# [Directions]
Every line of the data below should be retyped exactly, with no images carried over.

"""

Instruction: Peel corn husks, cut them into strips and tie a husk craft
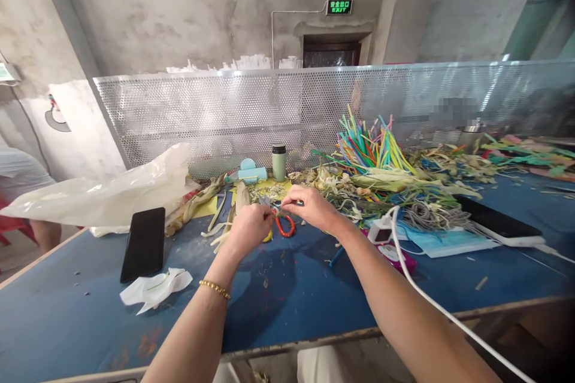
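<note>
My left hand [251, 227], a gold bead bracelet on its wrist, is closed in a pinch above the middle of the blue table [265, 317]. Close by on its right, my right hand [309, 208] is also pinched, fingertips pointing towards the left ones. Whatever lies between the fingertips is too small to name. Scissors [286, 226] with a red handle loop show just below and between the hands, their blades partly hidden by the left hand. Dry corn husks [242, 196] lie beyond the left hand.
A dark phone [142, 245], white tissue [156, 289] and large plastic bag [103, 191] are on the left. Behind stand a green bottle [279, 163] and colourful pipe cleaners [371, 146]. A white cable [431, 299] crosses near my right forearm. Perforated metal screen [233, 114] closes the back.
</note>
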The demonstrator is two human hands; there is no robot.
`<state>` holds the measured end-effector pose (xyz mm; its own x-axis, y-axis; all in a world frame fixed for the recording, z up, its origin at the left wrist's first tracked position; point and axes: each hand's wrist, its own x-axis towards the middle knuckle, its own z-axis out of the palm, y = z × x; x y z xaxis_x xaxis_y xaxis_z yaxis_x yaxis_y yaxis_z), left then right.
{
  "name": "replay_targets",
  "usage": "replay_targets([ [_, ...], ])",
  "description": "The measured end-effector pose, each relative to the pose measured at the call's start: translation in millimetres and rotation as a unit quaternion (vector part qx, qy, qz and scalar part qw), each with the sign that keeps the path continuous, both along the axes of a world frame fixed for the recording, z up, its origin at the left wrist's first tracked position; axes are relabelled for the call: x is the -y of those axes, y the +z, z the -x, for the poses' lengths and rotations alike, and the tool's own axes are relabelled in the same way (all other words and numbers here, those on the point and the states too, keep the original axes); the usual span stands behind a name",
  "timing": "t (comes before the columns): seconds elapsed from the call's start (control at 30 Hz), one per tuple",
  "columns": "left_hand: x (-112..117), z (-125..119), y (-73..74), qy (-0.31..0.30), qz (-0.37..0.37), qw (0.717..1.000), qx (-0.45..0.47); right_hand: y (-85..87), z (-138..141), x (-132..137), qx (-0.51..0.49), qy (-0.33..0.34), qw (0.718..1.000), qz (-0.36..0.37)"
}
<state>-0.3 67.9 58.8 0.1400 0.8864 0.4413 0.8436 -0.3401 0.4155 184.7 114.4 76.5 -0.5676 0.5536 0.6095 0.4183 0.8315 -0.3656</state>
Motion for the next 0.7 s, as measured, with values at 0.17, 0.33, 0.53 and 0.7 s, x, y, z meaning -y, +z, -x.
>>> replay_targets([
  [0.17, -8, 8, 1.1, 0.043, 0.000, 0.979, 0.198, -5.2, 13, 12, 0.075, -0.004, 0.994, -0.075],
  [0.33, -7, 8, 3.1, -0.042, 0.108, 0.911, 0.396, -12.3, 16, 7, 0.058, -0.048, 0.997, -0.028],
  [0.53, -5, 3, 1.8, -0.073, 0.114, 0.890, 0.435, -9.9, 19, 6, -0.133, 0.036, 0.964, 0.226],
  [0.7, -5, -1, -4.5, -0.096, 0.086, 0.918, 0.376, -13.8, 29, 8, -0.172, -0.025, 0.965, 0.196],
])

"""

# [Answer box]
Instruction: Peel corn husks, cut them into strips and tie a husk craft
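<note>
My left hand [251, 227], a gold bead bracelet on its wrist, is closed in a pinch above the middle of the blue table [265, 317]. Close by on its right, my right hand [309, 208] is also pinched, fingertips pointing towards the left ones. Whatever lies between the fingertips is too small to name. Scissors [286, 226] with a red handle loop show just below and between the hands, their blades partly hidden by the left hand. Dry corn husks [242, 196] lie beyond the left hand.
A dark phone [142, 245], white tissue [156, 289] and large plastic bag [103, 191] are on the left. Behind stand a green bottle [279, 163] and colourful pipe cleaners [371, 146]. A white cable [431, 299] crosses near my right forearm. Perforated metal screen [233, 114] closes the back.
</note>
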The demonstrator is two human hands; there is no robot.
`<state>` holds the measured end-effector pose (xyz mm; its own x-axis, y-axis; all in a world frame fixed for the recording, z up, its origin at the left wrist's first tracked position; point and axes: each hand's wrist, its own x-axis towards the middle knuckle, its own z-axis out of the palm, y = z × x; x y z xaxis_x xaxis_y xaxis_z yaxis_x yaxis_y yaxis_z), left then right.
{
  "name": "replay_targets",
  "usage": "replay_targets([ [_, ...], ])",
  "description": "The measured end-effector pose, each relative to the pose measured at the call's start: translation in millimetres and rotation as a unit quaternion (vector part qx, qy, qz and scalar part qw), each with the sign that keeps the path continuous, both along the axes of a world frame fixed for the recording, z up, its origin at the left wrist's first tracked position; axes are relabelled for the call: x is the -y of those axes, y the +z, z the -x, for the poses' lengths and rotations alike, and the tool's own axes are relabelled in the same way (all other words and numbers here, those on the point and the states too, keep the original axes); the usual span stands behind a name",
  "timing": "t (comes before the columns): seconds elapsed from the call's start (control at 30 Hz), one per tuple",
  "columns": "left_hand: x (-112..117), z (-125..119), y (-73..74), qy (-0.31..0.30), qz (-0.37..0.37), qw (0.717..1.000), qx (-0.45..0.47); right_hand: y (-85..87), z (-138..141), x (-132..137), qx (-0.51..0.49), qy (-0.33..0.34), qw (0.718..1.000), qz (-0.36..0.37)"
}
<state>-0.3 67.9 58.8 0.1400 0.8864 0.4413 0.8436 -0.3401 0.4155 184.7 114.4 76.5 -0.5676 0.5536 0.6095 0.4183 0.8315 -0.3656</state>
Motion for the next 0.7 s, as measured, with values at 0.17, 0.33, 0.53 and 0.7 s, x, y, z meaning -y, +z, -x.
>>> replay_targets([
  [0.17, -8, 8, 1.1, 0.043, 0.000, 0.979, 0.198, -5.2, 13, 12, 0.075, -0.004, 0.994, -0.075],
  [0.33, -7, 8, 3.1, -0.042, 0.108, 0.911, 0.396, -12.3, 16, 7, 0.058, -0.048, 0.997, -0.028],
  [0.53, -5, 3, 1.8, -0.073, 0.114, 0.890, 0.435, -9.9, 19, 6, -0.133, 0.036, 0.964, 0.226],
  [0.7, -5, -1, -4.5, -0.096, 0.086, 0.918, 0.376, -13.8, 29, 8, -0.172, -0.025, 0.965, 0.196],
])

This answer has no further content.